For the records below, print the lines from the line with "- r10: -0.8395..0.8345" through the line with "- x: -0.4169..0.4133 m" exactly as written; include both end lines and exclude the rest.

--------------------------------------------------

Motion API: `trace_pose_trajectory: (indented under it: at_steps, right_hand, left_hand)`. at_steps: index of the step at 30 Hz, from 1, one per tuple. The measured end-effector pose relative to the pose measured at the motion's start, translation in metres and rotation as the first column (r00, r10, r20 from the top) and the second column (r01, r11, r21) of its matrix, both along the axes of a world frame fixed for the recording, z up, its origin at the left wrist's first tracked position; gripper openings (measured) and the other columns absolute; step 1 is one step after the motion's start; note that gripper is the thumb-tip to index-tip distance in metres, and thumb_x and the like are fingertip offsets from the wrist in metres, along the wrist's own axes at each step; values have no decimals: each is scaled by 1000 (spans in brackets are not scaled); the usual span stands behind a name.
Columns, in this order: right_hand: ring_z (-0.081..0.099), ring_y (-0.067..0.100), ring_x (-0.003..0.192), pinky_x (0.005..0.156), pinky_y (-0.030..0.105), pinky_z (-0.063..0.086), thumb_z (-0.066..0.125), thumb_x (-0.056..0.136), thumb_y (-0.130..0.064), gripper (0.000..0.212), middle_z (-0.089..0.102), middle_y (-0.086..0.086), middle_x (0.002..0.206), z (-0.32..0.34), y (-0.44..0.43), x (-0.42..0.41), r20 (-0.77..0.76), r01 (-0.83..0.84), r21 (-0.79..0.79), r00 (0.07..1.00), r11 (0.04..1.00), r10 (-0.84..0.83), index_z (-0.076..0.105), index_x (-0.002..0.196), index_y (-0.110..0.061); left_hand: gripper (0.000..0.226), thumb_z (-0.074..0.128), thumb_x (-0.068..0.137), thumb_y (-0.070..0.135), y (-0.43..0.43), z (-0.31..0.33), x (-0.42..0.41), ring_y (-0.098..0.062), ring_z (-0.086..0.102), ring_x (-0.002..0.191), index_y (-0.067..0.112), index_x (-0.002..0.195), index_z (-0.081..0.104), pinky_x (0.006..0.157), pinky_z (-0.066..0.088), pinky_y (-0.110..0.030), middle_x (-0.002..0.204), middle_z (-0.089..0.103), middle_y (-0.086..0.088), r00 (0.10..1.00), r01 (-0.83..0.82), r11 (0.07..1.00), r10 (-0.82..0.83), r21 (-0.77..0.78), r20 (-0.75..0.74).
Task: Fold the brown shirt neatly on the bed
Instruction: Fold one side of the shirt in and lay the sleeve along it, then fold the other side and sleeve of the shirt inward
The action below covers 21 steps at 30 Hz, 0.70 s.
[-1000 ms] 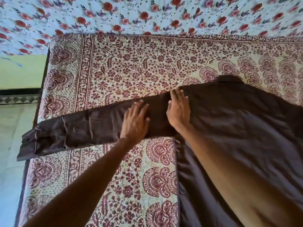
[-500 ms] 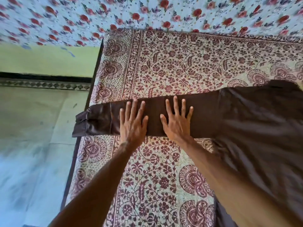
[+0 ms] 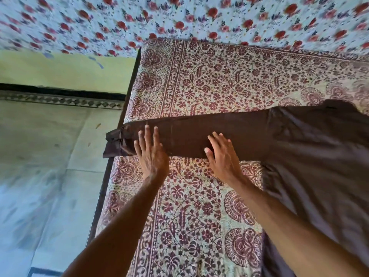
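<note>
Shirt (image 3: 319, 156): brown, spread on your bed (image 3: 199, 206), body at right. Sleeve (image 3: 189, 136) stretched left, cuff (image 3: 113, 142) just over the bed edge.
Your left hand (image 3: 151, 154): flat, fingers straight, pressing the sleeve near the cuff.
Your right hand (image 3: 221, 156): flat, fingers straight, pressing mid-sleeve.
Floor (image 3: 40, 176): pale, at left.
</note>
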State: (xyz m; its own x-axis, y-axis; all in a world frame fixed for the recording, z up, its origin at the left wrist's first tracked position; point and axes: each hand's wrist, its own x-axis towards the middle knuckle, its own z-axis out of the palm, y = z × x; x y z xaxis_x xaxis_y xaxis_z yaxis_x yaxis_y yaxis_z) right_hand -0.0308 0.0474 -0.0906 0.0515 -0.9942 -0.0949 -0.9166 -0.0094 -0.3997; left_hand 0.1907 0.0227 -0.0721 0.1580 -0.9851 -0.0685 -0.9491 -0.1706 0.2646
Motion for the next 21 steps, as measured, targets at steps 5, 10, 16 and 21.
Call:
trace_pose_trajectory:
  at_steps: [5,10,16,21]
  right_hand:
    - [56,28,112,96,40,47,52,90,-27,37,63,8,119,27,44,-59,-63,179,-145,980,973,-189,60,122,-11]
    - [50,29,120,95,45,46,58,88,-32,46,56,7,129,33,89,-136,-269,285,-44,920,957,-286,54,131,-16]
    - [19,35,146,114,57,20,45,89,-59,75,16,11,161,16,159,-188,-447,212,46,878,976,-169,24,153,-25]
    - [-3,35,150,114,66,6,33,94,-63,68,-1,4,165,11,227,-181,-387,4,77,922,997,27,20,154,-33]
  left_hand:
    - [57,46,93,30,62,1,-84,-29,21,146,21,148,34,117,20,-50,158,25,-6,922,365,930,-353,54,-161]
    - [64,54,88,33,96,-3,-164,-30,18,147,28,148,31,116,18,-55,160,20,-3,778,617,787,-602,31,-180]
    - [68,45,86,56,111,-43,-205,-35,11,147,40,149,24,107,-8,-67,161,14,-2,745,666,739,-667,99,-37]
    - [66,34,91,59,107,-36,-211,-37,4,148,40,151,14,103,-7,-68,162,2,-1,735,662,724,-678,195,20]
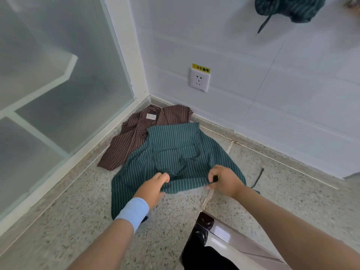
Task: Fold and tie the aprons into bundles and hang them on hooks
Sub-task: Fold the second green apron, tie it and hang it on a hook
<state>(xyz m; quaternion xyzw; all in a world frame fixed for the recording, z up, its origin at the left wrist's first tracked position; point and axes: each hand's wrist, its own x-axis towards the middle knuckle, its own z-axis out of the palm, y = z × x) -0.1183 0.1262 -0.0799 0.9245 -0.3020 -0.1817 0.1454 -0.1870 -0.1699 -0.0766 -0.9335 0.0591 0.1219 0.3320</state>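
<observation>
One green bundle (290, 8) already hangs up beyond my right hand (224, 181). That hand and my left hand (155, 186) both pinch the green striped apron (175, 149) at its near edge, folding barely begun, I'd say; beyond them the brown striped apron (134, 137) waits unfolded.

The scene is bright, with soft, cool and even light. The frosted glass panel (58, 94) on the left glows pale. Shadows are weak: only a thin one lies on the floor (78, 211) under the near edge of the green apron (175, 149). A glossy surface (220, 230) at the bottom shows white glare. The wide lens bends the tile lines of the wall (253, 55) toward the edges. The hanging bundle (288, 8) at the top is slightly blurred; the apron's stripes are sharp.
</observation>
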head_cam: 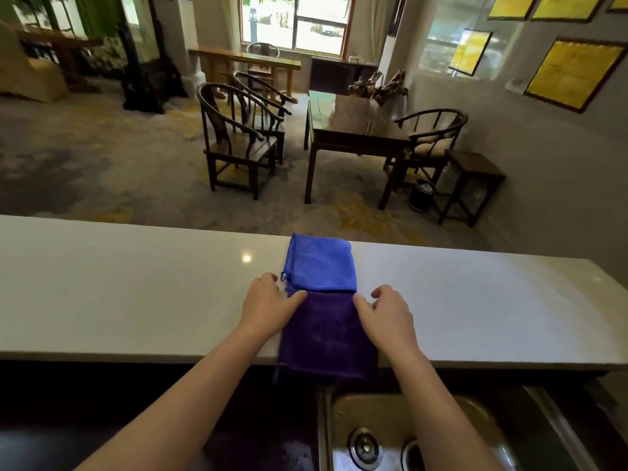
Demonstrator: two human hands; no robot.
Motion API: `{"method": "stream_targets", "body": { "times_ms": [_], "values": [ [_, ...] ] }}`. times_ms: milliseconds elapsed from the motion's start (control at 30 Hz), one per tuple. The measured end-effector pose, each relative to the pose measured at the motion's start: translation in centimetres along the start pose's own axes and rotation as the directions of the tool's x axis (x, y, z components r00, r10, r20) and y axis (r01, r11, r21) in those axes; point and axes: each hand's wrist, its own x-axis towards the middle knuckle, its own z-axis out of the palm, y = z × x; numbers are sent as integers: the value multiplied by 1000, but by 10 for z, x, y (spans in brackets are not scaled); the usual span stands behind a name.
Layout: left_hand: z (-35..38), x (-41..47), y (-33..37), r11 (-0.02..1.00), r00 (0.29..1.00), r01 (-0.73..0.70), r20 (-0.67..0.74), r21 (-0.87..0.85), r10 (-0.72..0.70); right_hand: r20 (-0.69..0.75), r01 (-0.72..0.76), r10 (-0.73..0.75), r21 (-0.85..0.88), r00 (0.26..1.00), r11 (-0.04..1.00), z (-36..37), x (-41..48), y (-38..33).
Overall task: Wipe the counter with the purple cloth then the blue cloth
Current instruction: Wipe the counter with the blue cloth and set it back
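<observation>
A folded purple cloth (328, 334) lies on the white counter (136, 294), its near end hanging over the front edge. A folded blue cloth (321, 263) lies just beyond it, touching its far end and reaching the counter's back edge. My left hand (268, 305) rests on the purple cloth's left far corner, thumb on the cloth. My right hand (387, 314) rests on its right far corner, fingers bent. Whether either hand pinches the fabric does not show.
A metal sink (424, 433) with a drain sits below the counter's front edge at the lower right. Beyond the counter are a dark wooden table (353, 130), several chairs and a small bin on the floor.
</observation>
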Motion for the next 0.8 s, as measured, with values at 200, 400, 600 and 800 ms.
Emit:
{"method": "stream_targets", "body": {
  "times_ms": [200, 400, 600, 800],
  "values": [
    [-2, 43, 15, 993, 994, 108, 26, -57, -107, 63, -38, 31, 113, 998, 993, 5, 49, -21],
    [10, 79, 30, 984, 984, 166, 81, -61, -161, 137, -80, 62, 130, 989, 988, 18, 81, -30],
    [24, 105, 37, 975, 974, 210, 103, -75, -202, 193, -101, 79, 108, 978, 989, 27, 104, -34],
    [31, 112, 29, 953, 955, 275, 147, -129, -256, 188, -70, 52, 90, 981, 994, 32, 108, -32]
  ]
}}
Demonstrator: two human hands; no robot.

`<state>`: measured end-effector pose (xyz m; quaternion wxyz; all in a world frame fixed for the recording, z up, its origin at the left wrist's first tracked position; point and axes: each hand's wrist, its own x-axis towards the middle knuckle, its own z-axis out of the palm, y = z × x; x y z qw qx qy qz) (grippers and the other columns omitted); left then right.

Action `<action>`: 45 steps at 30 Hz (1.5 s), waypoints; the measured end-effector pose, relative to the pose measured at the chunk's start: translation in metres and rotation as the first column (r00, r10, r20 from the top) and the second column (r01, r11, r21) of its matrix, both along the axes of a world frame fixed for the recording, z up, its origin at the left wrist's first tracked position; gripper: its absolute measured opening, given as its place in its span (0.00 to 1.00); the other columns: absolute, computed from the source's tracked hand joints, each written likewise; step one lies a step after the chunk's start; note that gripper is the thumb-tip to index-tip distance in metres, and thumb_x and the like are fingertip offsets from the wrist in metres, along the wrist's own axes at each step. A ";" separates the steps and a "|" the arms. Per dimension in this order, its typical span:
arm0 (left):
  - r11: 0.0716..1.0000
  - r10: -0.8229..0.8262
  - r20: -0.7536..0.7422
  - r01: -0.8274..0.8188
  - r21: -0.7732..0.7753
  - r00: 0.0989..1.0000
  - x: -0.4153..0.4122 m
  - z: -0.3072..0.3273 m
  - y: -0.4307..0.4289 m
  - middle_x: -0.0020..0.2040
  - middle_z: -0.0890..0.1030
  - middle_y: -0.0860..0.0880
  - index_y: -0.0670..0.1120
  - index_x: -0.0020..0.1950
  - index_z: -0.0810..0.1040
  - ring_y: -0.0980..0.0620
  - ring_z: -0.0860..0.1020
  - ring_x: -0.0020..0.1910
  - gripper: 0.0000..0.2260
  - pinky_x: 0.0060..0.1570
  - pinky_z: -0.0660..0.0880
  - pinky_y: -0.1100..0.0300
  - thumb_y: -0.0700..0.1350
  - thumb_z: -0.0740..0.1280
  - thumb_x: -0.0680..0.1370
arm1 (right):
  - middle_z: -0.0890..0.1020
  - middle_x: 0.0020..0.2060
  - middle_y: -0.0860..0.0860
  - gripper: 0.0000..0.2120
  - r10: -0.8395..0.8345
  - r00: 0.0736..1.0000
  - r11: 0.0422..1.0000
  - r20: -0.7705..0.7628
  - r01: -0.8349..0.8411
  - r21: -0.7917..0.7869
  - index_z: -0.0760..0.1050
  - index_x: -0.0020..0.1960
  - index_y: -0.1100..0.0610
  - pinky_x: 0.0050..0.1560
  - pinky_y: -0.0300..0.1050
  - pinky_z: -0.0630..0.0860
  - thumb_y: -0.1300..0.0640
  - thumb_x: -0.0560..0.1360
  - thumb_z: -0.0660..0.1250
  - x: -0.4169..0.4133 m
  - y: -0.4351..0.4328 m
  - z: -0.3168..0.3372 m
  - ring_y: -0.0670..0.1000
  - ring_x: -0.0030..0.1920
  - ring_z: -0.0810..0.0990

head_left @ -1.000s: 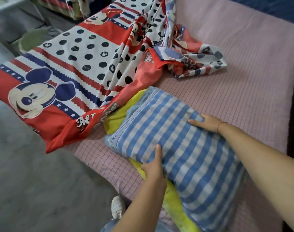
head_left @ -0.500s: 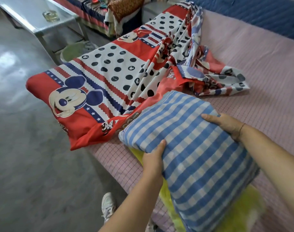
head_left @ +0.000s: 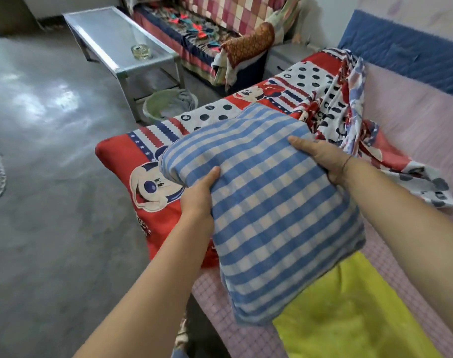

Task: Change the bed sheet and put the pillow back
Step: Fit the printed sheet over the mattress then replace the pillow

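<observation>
Pillow [head_left: 272, 215], the blue-and-white checked one, is up off the bed [head_left: 414, 130] and carried between both hands, tilted with its far end higher. The left hand [head_left: 198, 200] grips its left edge, thumb pressed on top and fingers tucked underneath out of sight. The right hand [head_left: 321, 158] clasps the far right edge, fingers laid over the top and curled round the side. Neither hand has anything else in it.

Under and beyond the left hand a cartoon-print sheet [head_left: 142, 156] lies fairly flat over that corner of the bed. Just past the right hand the same sheet is bunched into a heap of folds. To the right of the right hand the pink checked mattress cover is bare up to the blue headboard [head_left: 401, 52]. Below the pillow, nearer than both hands, a yellow cloth [head_left: 349, 319] lies on the bed.

From where I stand, the job looks barely half done. The sheet covers only one side and is not smoothed or tucked, and I cannot tell whether it is the fresh one or the one coming off. The pillow seems to be lifted clear to free the bed. Spreading the sheet across the bare part and laying the pillow at the headboard are both yet to do.
</observation>
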<state>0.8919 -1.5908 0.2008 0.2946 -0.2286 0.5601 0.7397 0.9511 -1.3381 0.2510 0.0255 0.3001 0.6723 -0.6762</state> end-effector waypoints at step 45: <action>0.851 -0.169 0.134 0.213 -0.481 0.977 -0.248 -0.198 -0.072 0.60 0.76 0.46 0.43 0.69 0.70 0.44 0.75 0.58 0.28 0.53 0.69 0.56 0.57 0.70 0.75 | 0.78 0.52 0.51 0.33 -0.012 0.776 0.817 0.630 -0.356 0.454 0.70 0.57 0.52 0.51 0.48 0.73 0.28 0.65 0.67 -0.285 -0.057 -0.249 0.54 0.50 0.77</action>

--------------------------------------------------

| Response for this exercise |
  - r10: -0.8395..0.8345
  - r00: 0.0736..1.0000
  - r11: 0.0422..1.0000
  - r20: -0.7705..0.7628
  - r01: -0.8349..0.8411
  - r21: -0.7917..0.7869
  - index_z: -0.0760..0.1050
  - index_x: -0.0020..0.1960
  - index_y: -0.1100..0.0610
  - pinky_x: 0.0050..0.1560
  - pinky_y: -0.0300..0.1050
  - pinky_z: -0.0630..0.0860
  - thumb_y: -0.1300..0.0640
  - thumb_x: -0.0560..0.1360
  - thumb_z: -0.0660..0.1250
  - x: -0.4169..0.4133 m

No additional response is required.